**WHAT YOU ARE ASKED TO DO:** Filter the data for lines with the word "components", then copy every line so identified.
** INPUT RECORDS follows **
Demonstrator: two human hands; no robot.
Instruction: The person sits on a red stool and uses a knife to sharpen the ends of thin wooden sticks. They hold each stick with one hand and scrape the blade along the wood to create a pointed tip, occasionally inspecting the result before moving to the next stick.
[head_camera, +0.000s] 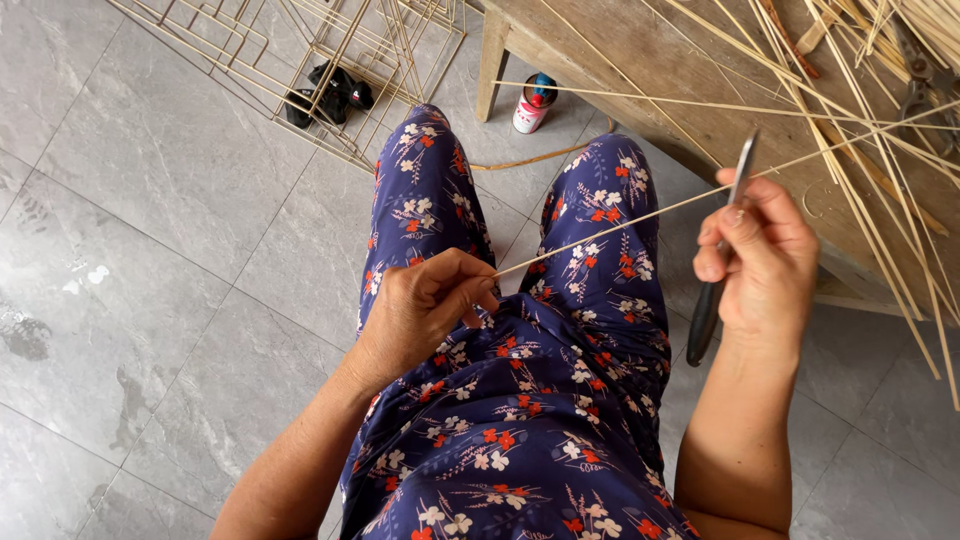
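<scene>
Left hand (425, 305): bare, held low over the lap, back of the hand upward, fingertips (478, 283) pinched tightly together, thumb pressed against the forefinger. Left forearm: bare, running in from lower left, wrist bent slightly inward.
Right hand (762, 255): bare, raised higher and well apart from the left, fingers curled into a closed grip, thumb uppermost. Right forearm: bare, rising nearly vertical from below.

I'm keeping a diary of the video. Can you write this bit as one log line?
left hand: pinches stick end | right hand: holds knife against stick | lap: flowered dress | near: wooden table, can
</scene>
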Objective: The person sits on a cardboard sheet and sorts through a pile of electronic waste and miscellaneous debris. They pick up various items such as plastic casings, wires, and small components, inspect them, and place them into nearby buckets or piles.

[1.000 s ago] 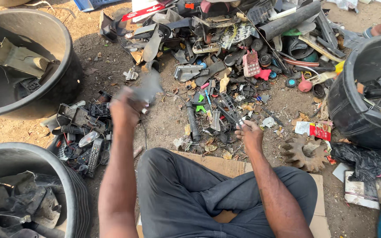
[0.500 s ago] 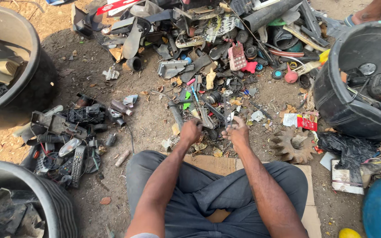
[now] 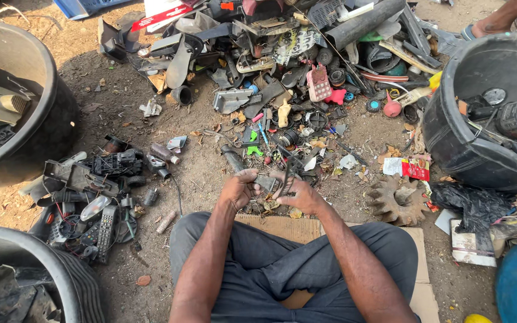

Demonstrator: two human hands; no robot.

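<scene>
I see both hands closed on one dark part (image 3: 267,182) over the dirt, just past the cardboard (image 3: 276,226). My left hand (image 3: 239,190) grips its left end, my right hand (image 3: 297,192) its right (it lies sideways).

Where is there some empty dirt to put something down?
Bare dirt lies between the big dark tub at upper left and the large heap of mixed plastic scrap, and between the small pile of black parts and the rusty gear wheel it is crowded around both hands.
</scene>
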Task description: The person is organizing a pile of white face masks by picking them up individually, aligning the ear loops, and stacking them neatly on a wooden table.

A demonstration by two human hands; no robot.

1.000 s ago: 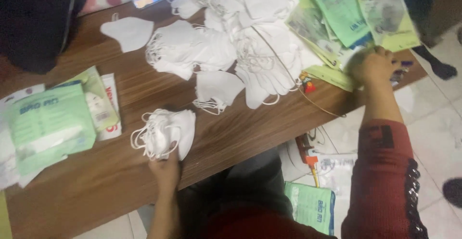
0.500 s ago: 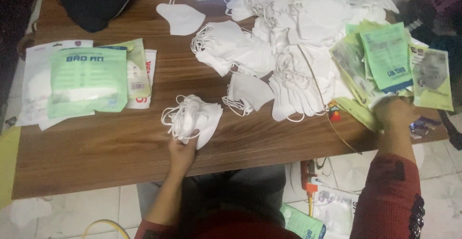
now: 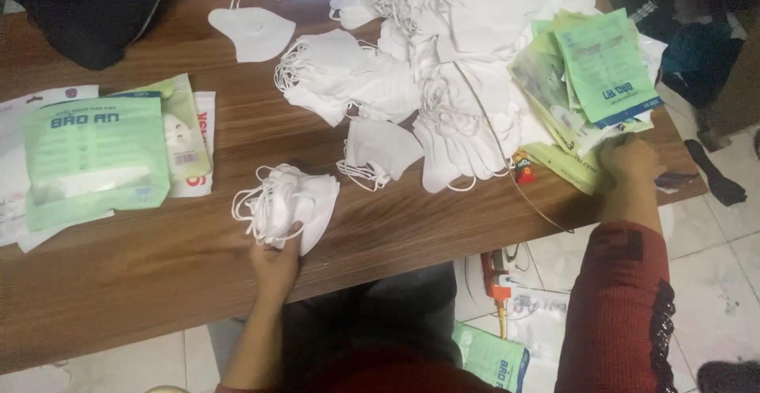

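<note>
Right hand (image 3: pixel 629 159) has slid down onto the green packets (image 3: pixel 606 76).

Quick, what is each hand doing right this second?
Left hand: closed on a small stack of white fabric face masks.
Right hand: on the pile of green printed packets; its grip cannot be told.

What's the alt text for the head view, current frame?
Seen from above, a person's left hand presses on a small stack of white face masks near the front edge of a wooden table, while the right hand reaches into a pile of green packets at the far right. More loose white masks cover the middle.
</note>
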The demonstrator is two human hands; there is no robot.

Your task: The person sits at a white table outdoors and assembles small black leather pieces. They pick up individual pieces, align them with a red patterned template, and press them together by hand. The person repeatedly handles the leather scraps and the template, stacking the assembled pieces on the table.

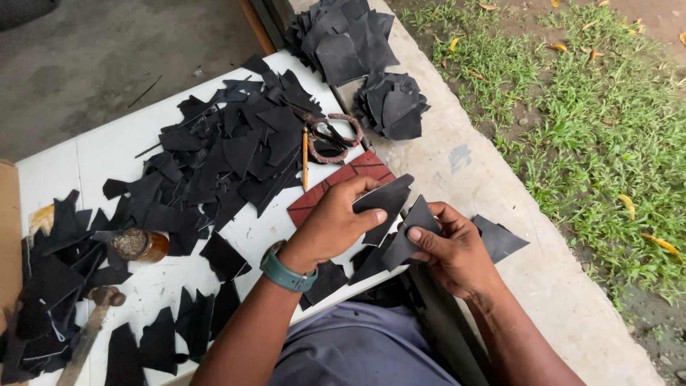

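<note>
Outdoor craft workshop, white worktable (107,154) strewn with black offcuts (229,150), scissors (332,136), hammer (89,332)

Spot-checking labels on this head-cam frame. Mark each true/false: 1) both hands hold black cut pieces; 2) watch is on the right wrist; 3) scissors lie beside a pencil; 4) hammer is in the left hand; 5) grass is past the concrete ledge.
1) True: the left hand and right hand each grip a black piece.
2) False: the green watch is on the left wrist.
3) True: the scissors lie by the pencil.
4) False: the hammer lies on the white table.
5) True: grass lies beyond the ledge.
</note>
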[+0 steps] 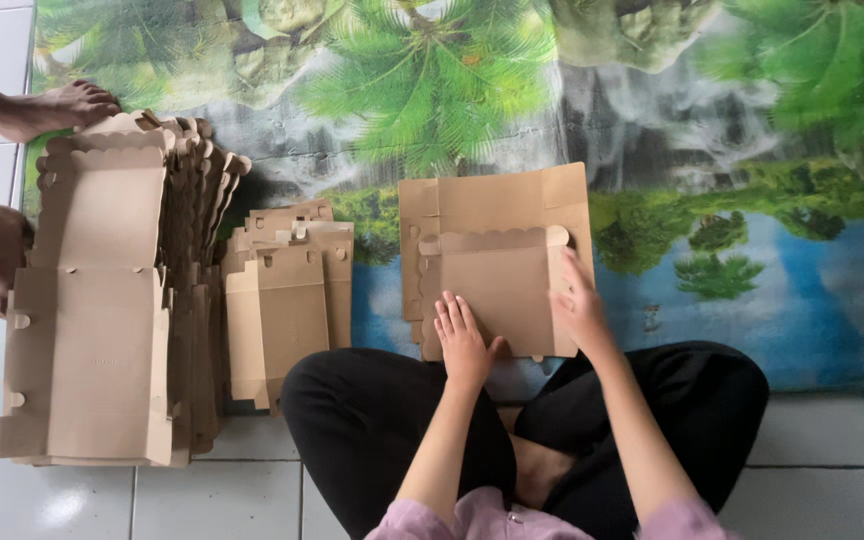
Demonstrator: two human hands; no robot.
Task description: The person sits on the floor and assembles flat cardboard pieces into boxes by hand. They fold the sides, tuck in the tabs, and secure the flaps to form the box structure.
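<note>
the person sits cross-legged at the near edge of a printed mat showing palms and water, laid on a white tiled floor. on the mat just in front of the knees lies a flat brown cardboard box blank, partly folded, with a scalloped flap across its middle. the left hand lies flat on the lower left part of the blank, fingers straight and close together, palm pressing down. the right hand rests on the blank's right edge, fingers spread and bent lightly over the side flap; it grips nothing that can be made out.

to the left of the blank, on the mat's near edge, sits a small pile of unfolded blanks. further left, at the mat's left edge and partly on the tiles, stands a larger stack of bigger blanks, fanned at its right side. two bare feet of another person touch the far left of that stack.
</note>
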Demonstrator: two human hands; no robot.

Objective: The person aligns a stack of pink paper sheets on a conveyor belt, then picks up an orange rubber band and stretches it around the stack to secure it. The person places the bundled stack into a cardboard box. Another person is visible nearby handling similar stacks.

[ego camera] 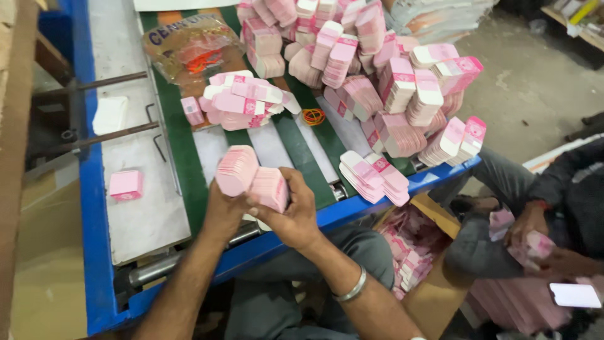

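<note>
Two hands clamp one fanned stack of pink flat cartons at near-centre, over the green belt: left hand w/ fingers closed under it, right hand wrapped round its right end. Far right: carton piles.

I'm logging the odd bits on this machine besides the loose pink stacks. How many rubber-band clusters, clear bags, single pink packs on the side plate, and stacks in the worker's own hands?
Orange rubber-band clusters: 1
Clear plastic bags: 1
Single pink packs: 1
Fanned pink stack held in left hand and right hand: 1
Total: 4
</note>
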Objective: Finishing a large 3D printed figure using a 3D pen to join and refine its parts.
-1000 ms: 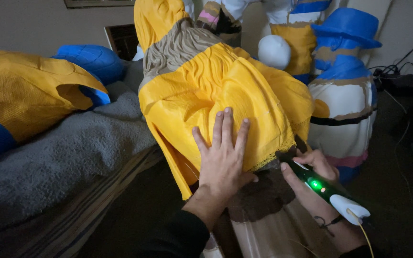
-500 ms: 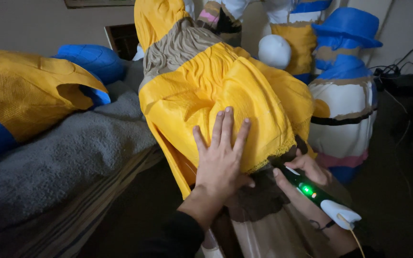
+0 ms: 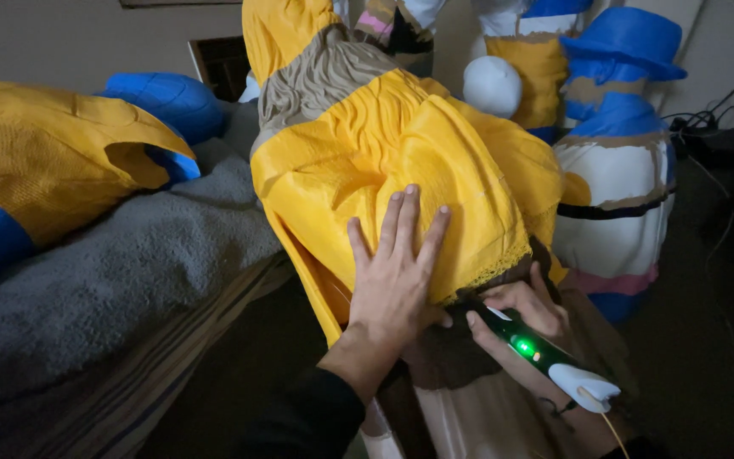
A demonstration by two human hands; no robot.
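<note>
My left hand (image 3: pixel 397 268) lies flat, fingers spread, on the yellow ribbed skirt of a large printed figure (image 3: pixel 358 144). My right hand (image 3: pixel 524 314) grips a black pen-shaped tool (image 3: pixel 537 350) with a green light and a white rear end, cable trailing from it. Its tip points at the frayed lower edge of the yellow part, just right of my left palm. Below that edge the figure is brown and beige.
A yellow and blue printed piece (image 3: pixel 36 170) lies on a grey blanket (image 3: pixel 112 280) at left. A blue-hatted striped figure (image 3: pixel 618 153) stands at right, a white ball (image 3: pixel 492 85) behind. Cables (image 3: pixel 715 119) run at far right.
My right hand with the pen tool has shifted slightly left and down along the yellow edge. My left hand stays pressed on the skirt.
</note>
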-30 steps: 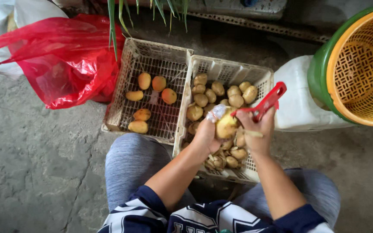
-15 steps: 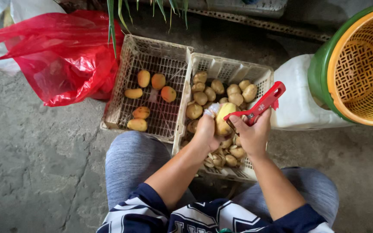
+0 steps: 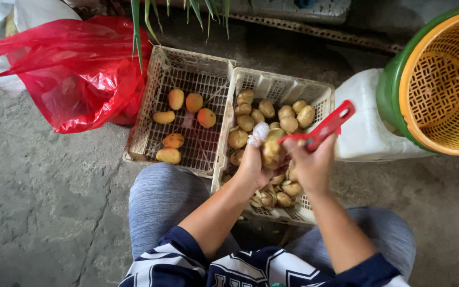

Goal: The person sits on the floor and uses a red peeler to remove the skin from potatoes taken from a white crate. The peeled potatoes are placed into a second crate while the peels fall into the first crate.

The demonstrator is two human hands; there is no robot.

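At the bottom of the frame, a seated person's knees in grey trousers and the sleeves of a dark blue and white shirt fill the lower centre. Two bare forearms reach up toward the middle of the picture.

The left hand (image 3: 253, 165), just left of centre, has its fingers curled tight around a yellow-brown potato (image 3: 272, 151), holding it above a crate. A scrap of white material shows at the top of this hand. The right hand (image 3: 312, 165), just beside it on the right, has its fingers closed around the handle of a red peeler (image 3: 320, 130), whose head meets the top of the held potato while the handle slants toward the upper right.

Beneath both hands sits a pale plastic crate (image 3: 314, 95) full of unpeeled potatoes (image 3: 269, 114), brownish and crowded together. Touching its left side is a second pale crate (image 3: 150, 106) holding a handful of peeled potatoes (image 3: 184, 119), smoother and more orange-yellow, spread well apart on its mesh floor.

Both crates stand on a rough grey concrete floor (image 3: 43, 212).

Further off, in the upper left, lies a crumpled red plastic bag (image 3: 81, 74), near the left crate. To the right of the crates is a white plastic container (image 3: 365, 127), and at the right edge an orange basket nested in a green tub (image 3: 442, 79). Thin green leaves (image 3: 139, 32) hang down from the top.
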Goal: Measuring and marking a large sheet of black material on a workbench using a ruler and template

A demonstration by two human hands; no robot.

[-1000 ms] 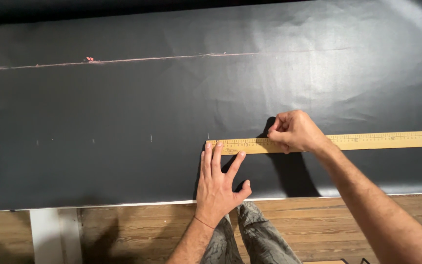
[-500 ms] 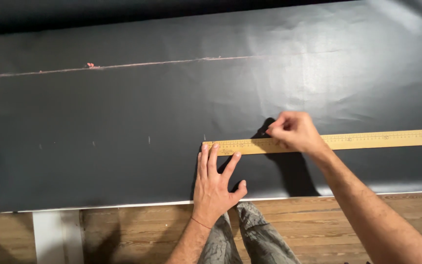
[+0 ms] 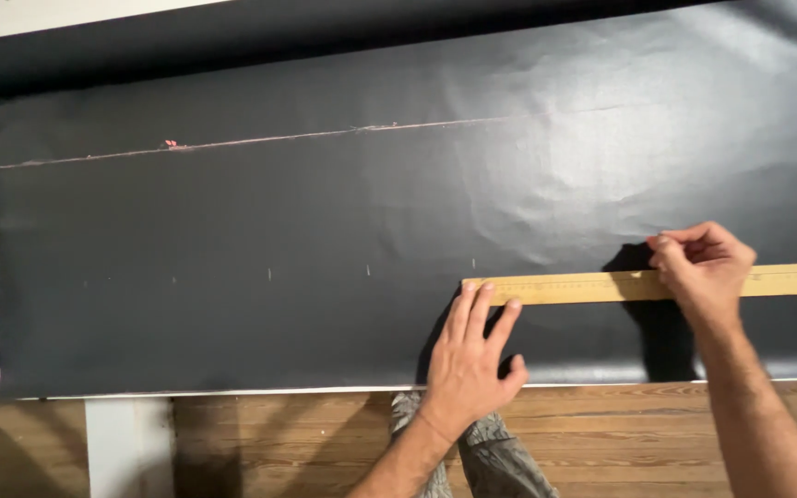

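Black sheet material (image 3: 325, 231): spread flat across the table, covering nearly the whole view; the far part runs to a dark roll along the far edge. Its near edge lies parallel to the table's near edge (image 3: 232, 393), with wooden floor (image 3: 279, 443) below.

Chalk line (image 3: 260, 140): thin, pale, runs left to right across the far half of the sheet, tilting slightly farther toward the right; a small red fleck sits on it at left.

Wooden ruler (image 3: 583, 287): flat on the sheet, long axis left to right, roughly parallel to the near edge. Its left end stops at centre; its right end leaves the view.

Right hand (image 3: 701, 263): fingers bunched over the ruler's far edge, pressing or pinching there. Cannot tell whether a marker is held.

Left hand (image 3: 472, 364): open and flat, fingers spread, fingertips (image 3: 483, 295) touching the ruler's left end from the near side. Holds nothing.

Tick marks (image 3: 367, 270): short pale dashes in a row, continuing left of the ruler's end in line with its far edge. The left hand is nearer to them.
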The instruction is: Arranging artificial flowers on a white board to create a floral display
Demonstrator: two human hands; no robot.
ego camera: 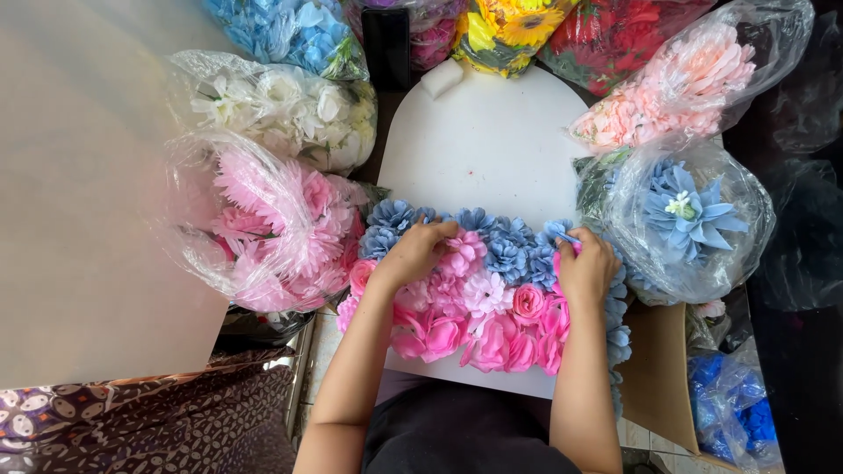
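Note:
A white arch-shaped foam board [483, 140] lies in front of me, its near part covered with pink artificial flowers [479, 320] edged by a row of blue ones [505, 250]. My left hand [414, 254] rests on that blue row at the left, fingers curled onto a blue bloom. At the right end, my right hand [584, 268] pinches a blue flower [559, 233] against the board. A small white foam block [442, 77] sits at the board's top edge.
Plastic bags of artificial flowers ring the board: pink [272, 233] and white [290, 110] at left, blue [285, 31], yellow [509, 26] and red [615, 35] at the back, pale pink [676, 88] and light blue [685, 211] at right. A big pale sheet [79, 193] lies left.

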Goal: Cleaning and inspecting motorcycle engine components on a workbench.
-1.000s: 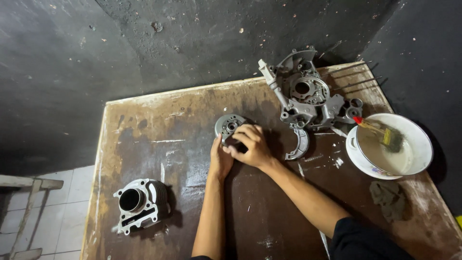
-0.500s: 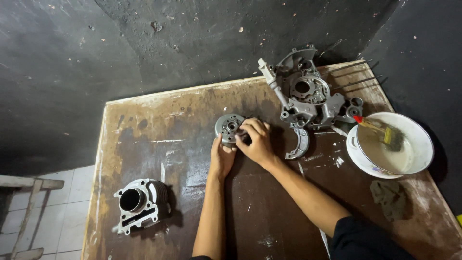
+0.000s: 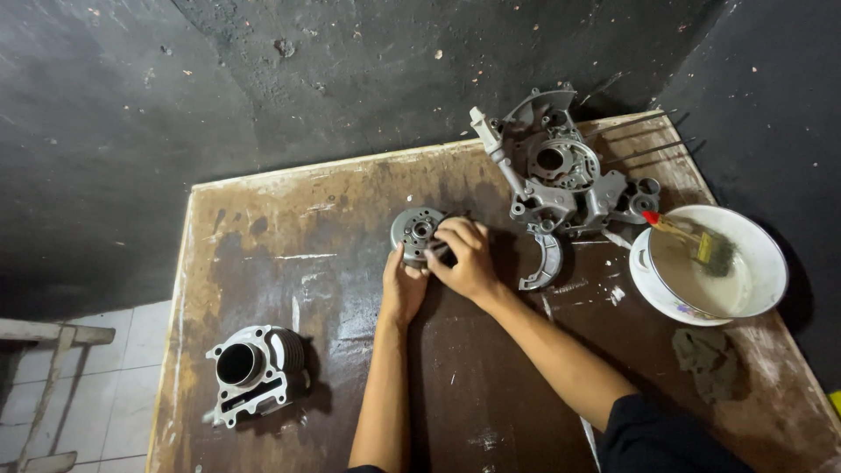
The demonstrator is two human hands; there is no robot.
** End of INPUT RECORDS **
**OUTPUT OF THE EXERCISE:**
Objective: The person sits on a cardboard sheet and sorts through a pile of electronic waste and miscellaneous debris. They pick up various items such as plastic casings, wires, and small components, inspect them, and place them into nearby buckets or piles.
Goal: Cleaning and inspecting motorcycle engine components on a workbench.

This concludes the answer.